In jenem Studio passiert es dann schließlich, die Wege kreuzen sich. Talulah heißt die junge Frau , die wir zu Anfang gesehen haben, sie kommt ins Studio, um ihre Lebensgeschichte zu erzählen. Als Elisabeth erfährt, dass Talulah auf der Straße lebt, nimmt sie sie kurzerhand mit nach Hause und quartiert sie in einer zu ihrer Wohnung gehörenden Dachkammer ein. Elisabeths Sohn Matthias, sensibel, ein wenig orientierungslos und mit einem Herz für die Dichtkunst, verliebt sich in die Schöne Unbekannte. Aber Talulah, nachdem sie ihm seine erste Liebesnacht beschert hat, verschwindet schnell wieder. Als sie nach einiger Zeit zurückkehrt, ist sie vollgepumpt mit Drogen, Elisabeth und Matthias wechseln sich ab, sie beim Entzug zu begleiten. 

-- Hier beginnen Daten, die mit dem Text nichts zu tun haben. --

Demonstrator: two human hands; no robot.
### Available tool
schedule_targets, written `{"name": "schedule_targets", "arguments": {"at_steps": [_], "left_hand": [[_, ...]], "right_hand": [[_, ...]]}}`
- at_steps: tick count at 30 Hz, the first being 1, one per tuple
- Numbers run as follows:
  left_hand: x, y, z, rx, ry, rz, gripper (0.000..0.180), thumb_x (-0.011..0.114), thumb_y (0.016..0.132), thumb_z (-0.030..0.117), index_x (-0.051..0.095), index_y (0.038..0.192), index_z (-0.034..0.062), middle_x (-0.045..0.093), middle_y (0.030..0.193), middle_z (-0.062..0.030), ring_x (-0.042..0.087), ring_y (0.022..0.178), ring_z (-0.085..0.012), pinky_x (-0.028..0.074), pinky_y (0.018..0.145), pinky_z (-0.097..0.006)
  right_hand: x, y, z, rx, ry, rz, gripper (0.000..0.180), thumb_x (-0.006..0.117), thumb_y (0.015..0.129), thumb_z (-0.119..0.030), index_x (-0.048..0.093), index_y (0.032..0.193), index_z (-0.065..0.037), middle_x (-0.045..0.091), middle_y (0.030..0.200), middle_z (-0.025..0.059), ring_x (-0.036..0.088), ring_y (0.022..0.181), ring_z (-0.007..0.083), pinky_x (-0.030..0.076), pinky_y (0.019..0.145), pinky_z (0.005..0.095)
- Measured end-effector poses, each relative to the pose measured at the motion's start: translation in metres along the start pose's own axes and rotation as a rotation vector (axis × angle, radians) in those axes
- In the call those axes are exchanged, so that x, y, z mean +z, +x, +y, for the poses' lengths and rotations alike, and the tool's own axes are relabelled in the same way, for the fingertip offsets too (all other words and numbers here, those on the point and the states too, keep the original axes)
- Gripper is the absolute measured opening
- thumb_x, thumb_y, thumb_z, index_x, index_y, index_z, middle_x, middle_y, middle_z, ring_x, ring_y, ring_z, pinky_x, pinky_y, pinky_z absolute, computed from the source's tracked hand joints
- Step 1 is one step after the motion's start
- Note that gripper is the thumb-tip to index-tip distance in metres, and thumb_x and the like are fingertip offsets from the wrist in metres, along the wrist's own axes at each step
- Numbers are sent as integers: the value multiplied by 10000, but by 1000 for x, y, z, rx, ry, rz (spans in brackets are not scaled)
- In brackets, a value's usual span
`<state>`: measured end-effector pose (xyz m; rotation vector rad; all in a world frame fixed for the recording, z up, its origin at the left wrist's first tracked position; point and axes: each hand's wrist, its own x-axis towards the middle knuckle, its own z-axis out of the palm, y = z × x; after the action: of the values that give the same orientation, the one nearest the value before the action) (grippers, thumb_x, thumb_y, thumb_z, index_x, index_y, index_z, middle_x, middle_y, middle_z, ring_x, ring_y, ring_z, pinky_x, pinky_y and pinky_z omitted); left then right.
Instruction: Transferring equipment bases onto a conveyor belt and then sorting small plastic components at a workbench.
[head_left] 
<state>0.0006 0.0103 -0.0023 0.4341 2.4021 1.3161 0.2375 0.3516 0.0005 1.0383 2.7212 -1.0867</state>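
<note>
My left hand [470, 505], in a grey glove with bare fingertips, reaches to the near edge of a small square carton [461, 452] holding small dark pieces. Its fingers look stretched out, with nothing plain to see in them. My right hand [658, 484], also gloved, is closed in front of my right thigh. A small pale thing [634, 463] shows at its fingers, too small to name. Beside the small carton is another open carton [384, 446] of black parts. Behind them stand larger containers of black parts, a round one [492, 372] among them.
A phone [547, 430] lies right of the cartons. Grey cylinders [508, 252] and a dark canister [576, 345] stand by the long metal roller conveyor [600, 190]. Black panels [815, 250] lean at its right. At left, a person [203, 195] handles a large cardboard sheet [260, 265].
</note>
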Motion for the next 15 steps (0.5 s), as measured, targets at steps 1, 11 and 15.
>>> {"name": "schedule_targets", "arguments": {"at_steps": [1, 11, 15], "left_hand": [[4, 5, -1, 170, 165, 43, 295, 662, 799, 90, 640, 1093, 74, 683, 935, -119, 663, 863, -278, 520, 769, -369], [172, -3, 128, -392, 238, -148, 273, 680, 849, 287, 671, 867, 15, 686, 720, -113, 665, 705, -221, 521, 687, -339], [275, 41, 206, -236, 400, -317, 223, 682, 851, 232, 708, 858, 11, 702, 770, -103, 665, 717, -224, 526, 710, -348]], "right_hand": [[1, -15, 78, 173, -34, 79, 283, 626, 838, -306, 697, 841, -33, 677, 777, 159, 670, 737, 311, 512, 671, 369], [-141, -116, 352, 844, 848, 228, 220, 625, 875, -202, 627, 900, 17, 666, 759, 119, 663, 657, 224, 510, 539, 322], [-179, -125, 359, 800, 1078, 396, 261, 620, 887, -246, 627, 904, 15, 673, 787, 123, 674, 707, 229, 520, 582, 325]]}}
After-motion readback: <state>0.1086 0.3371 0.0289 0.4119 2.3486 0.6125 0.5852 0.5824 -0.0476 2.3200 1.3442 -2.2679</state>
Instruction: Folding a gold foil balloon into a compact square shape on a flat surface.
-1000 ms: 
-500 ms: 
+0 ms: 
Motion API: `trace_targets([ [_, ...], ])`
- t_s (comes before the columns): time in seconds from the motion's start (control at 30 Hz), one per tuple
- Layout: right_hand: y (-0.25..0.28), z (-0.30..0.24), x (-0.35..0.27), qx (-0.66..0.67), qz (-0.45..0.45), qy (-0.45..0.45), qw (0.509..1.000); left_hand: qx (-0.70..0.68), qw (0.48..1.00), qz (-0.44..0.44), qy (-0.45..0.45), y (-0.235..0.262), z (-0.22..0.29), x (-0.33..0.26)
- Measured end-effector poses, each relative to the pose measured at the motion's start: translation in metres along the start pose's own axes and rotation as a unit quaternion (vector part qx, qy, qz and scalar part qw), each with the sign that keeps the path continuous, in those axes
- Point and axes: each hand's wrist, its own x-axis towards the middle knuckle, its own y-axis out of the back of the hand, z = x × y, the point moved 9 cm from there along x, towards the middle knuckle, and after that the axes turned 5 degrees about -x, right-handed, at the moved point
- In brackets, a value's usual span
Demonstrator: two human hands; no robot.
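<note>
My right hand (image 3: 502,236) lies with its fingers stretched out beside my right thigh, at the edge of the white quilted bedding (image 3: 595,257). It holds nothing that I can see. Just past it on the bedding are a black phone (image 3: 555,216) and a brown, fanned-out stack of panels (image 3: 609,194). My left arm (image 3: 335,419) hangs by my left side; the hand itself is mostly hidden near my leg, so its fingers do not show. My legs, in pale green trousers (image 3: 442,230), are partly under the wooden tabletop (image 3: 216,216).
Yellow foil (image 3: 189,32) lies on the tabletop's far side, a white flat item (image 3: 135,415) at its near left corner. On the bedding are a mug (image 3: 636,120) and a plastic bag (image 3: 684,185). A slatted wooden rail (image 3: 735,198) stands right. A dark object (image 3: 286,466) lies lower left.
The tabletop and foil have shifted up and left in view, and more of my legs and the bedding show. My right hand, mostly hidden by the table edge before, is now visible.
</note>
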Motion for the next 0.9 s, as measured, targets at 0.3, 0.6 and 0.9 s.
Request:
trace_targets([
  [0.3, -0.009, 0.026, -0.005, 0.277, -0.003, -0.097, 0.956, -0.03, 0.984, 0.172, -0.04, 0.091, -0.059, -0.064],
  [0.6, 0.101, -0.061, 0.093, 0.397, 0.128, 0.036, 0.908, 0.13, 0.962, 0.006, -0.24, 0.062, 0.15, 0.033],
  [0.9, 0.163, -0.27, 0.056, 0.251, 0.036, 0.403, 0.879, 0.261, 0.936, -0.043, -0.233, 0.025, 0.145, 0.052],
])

Es gibt viel Drama zu bewältigen in „Les passagers de la nuit“, und dennoch ist es kein dramatischer Film, den Mikhaël Hers geschaffen hat. Ihm gelingt die große Kunst, schwere Themen mit nahezu beiläufiger Leichtigkeit zu behandeln und sie dabei trotzdem stets ernst zu nehmen. Jede der Figuren hat ihr Päckchen zu tragen, allen voran Elisabeth, die den Laden buchstäblich zusammen hält, stets für jeden da ist und trotzdem mit ansehen muss, wie die Dinge ihren natürlichen Lauf nehmen und ihre Kinder das Nest verlassen. Es ist eine traumhaft schöne Paraderolle für Charlotte Gainsbourg, in der sie ihre scheue Verletzlichkeit genauso unter Beweis stellen kann wie ihre löwenhafte Stärke. Aber auch die jungen Darsteller*innen, allen voran Noée Abita als Talulah (die bereits 2020 im Wettbewerb der Hofer Filmtage in dem Sportlerdrama „Slalom“ brillierte), tragen den Film mit sanfter Eindrücklichkeit.

Jede Beziehung wird mit gleichberechtigtem Interesse behandelt, die der Geschwister zu ihrer Mutter, Bruder und Schwester untereinander, Elisabeth und ihre neue Liebe und natürlich Talulah, die bei allen auf ihre eigene Art einen Eindruck hinterlässt. Die unaufdringlich und gleichzeitig unmissverständlich strukturierten Beziehungen sind das Kernstück des Films, denn letztendlich geht es vor allem um die Liebe. Inhaltlich natürlich, aber auch in seiner ganzen Atmosphäre strahlt der Film aus, dass alles mit sehr viel Aufmerksamkeit und Liebe behandelt wurde: die Figuren, die Ausstattung, sogar Elisabeths Wohnung, die als zentraler Handlungsort eine ganz eigene Rolle spielt – selten hat sich das Verlassen eines Ortes so greifbar schmerzlich und schön zugleich angefühlt. Der Soundtrack, die satte Farbgebung der Bilder und nicht zuletzt das mit unverhohlener Nostalgie betrachtete Paris der Achtziger Jahre, all das macht „Les passagers de la nuit“ zu einem stillen Gesamtkunstwerk, dem man nur wünschen kann, dass es mit seiner liebenswerten Zurückhaltung im Wettbewerb überzeugen kann.